Он все пытается понять, как так получилось, как он мог перепутать пацана со зверем, кем он себя вообразил, что придумал себе чутье, нафантазировал эманации опасности и голода, исходящие из зарослей, охотничек хренов, пижон… Он знает, что видел. Видел чернявого пацана, идущего навстречу с широкой и пустой улыбкой. Он знает, что стрелял из (мертвый пацан кусает меня за ногу) животного страха, постыдного ужаса перед тем, что он не мог себе объяснить — и никогда не сможет. Он готов был стрелять. Знал, что так будет. Ждал, когда из стлаников выйдет мертвый пацан…

Юрка молчит. Нигдеев, очухавшись, представляет: явка с повинной, СИЗО, суд; Юрка не выдаст, но что он может поделать, сказать, что это ошибка, только за такие ошибки расстреливать надо…

Из развороченного живота мальчишки ползет черная кровь; он и в сознании-то быть не должен, но каким-то чудом еще пытается отползти, спрятаться, как раненое животное. Нигдеев, содрогаясь от жалости, тянется к нему, и пацан в ужасе сучит ногами. Кровь с хлюпаньем выплескивается из его живота, и Нигдеев замирает. Сука Пионер, думает он. Сука, просили его в архивах рыться. Раскапывать. Активист хренов.

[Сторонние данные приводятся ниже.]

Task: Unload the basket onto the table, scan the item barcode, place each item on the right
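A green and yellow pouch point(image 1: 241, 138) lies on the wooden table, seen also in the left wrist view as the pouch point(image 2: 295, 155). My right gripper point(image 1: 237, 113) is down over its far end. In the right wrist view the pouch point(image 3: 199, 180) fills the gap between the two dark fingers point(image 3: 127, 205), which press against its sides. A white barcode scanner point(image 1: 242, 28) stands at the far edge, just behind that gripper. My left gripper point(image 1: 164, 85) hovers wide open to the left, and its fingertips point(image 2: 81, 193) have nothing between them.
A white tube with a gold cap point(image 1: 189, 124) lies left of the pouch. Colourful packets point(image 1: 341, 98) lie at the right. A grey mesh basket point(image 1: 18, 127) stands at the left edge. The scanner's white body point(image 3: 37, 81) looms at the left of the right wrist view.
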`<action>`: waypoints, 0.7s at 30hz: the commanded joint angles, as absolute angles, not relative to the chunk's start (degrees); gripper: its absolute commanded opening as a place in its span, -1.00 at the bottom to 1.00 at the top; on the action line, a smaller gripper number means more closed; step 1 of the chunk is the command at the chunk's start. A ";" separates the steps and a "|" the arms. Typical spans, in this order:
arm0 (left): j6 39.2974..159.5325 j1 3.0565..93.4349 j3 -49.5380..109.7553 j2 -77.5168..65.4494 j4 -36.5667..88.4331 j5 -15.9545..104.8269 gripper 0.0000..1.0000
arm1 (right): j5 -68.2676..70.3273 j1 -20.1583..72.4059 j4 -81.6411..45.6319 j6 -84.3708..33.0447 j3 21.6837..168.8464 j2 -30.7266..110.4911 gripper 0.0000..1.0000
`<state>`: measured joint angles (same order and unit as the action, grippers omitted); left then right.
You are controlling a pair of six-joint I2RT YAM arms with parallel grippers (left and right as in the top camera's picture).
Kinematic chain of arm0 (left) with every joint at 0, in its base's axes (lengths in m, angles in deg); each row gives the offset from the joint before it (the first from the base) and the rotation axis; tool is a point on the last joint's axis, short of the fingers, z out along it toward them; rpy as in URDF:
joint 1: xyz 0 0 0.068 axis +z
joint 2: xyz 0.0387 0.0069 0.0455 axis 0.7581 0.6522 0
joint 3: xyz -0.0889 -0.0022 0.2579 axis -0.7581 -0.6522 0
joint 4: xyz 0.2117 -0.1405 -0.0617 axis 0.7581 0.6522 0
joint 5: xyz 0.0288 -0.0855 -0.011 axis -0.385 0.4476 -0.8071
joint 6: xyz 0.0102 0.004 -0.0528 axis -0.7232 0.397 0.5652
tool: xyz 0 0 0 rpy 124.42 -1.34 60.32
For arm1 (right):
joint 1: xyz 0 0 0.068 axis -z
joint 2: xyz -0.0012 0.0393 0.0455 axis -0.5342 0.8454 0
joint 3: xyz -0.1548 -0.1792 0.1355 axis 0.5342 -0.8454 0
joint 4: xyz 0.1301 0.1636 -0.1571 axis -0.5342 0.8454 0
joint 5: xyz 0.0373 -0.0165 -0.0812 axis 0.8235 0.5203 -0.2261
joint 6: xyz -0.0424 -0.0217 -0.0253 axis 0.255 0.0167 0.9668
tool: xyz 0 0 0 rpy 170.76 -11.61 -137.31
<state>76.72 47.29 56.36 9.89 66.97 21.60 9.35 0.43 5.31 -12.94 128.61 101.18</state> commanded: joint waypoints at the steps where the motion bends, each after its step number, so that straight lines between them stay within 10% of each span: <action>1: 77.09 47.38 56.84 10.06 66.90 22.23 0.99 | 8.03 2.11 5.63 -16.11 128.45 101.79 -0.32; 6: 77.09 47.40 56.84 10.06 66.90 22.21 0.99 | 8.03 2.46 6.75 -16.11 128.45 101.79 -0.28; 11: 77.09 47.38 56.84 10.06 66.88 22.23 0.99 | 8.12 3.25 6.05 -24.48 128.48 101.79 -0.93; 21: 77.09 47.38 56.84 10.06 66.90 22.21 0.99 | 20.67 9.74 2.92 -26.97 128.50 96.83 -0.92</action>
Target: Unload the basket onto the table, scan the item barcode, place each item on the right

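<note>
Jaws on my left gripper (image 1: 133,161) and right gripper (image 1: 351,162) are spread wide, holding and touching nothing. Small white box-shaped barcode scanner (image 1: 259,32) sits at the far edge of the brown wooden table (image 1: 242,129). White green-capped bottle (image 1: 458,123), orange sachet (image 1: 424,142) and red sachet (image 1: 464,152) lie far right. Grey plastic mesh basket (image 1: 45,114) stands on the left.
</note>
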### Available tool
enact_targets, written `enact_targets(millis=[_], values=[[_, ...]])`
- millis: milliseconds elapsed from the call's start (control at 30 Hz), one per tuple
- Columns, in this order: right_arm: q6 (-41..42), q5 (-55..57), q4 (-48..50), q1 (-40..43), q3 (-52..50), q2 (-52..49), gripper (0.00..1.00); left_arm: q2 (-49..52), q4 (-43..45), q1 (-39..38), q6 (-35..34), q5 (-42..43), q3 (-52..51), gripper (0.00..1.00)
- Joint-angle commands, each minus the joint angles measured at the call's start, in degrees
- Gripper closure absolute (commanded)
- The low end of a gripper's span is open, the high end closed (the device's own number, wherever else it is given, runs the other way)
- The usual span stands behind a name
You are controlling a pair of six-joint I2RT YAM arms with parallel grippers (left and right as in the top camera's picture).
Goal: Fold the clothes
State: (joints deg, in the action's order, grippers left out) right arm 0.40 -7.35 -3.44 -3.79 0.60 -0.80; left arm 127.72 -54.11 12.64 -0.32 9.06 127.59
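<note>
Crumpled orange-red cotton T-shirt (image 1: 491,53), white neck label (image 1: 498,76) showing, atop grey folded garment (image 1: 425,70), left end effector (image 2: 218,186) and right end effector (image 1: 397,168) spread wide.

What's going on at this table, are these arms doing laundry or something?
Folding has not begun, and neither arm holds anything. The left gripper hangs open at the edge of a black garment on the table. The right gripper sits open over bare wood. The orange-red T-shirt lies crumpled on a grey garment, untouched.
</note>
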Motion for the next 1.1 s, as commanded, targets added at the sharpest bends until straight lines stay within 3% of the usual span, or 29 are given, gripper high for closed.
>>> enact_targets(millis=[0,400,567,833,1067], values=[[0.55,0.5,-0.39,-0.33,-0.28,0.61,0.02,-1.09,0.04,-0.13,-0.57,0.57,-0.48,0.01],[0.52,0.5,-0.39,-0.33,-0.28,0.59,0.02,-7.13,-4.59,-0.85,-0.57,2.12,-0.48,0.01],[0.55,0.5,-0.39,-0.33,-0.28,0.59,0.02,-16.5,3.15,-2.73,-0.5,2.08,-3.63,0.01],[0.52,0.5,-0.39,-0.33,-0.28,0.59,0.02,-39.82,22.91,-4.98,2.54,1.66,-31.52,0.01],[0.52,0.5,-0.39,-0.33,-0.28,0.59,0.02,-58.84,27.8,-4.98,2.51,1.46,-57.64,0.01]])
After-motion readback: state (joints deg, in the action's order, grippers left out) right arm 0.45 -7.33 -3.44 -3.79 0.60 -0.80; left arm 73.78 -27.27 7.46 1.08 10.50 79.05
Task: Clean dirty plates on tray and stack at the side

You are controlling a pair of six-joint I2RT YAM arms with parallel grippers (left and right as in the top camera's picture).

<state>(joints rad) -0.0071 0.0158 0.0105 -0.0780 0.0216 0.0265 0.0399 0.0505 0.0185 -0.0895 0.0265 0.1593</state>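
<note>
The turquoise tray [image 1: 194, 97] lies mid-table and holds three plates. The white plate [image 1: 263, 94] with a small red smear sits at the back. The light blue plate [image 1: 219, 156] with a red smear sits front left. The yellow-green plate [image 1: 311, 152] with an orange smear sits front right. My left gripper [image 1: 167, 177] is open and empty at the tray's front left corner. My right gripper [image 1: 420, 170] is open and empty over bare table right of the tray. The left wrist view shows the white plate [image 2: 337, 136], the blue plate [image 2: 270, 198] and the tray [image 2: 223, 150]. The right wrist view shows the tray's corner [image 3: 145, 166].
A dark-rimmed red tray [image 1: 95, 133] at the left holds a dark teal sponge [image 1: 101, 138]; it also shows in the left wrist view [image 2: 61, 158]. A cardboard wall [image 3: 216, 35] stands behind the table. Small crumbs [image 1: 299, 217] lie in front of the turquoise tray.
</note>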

— Не дотащим, — говорит он. Он вдруг осознает, что ветер стих. Хуже, кажется, уже некуда, но внезапный штиль будит дурные воспоминания. Юрка вскидывает голову, и его ноздри раздуваются, как у встревоженного зверя.

— Это ёкай, — говорит он холодным, чужим голосом. — Ёкай нас достал.

(мертвый пацан кусает меня за ногу).

— Опять двадцать пять за рыбу деньги, — рычит Нигдеев. — Лучше время не нашел, чтоб свихнуться… Помоги поднять.

— Говорю тебе… — Юрка неохотно склоняется над пацаном, и тот вдруг мелькает. От неожиданности Нигдеев хакает, будто ему врезали поддых. Юрка по-детски вцепляется Нигдееву в рукав.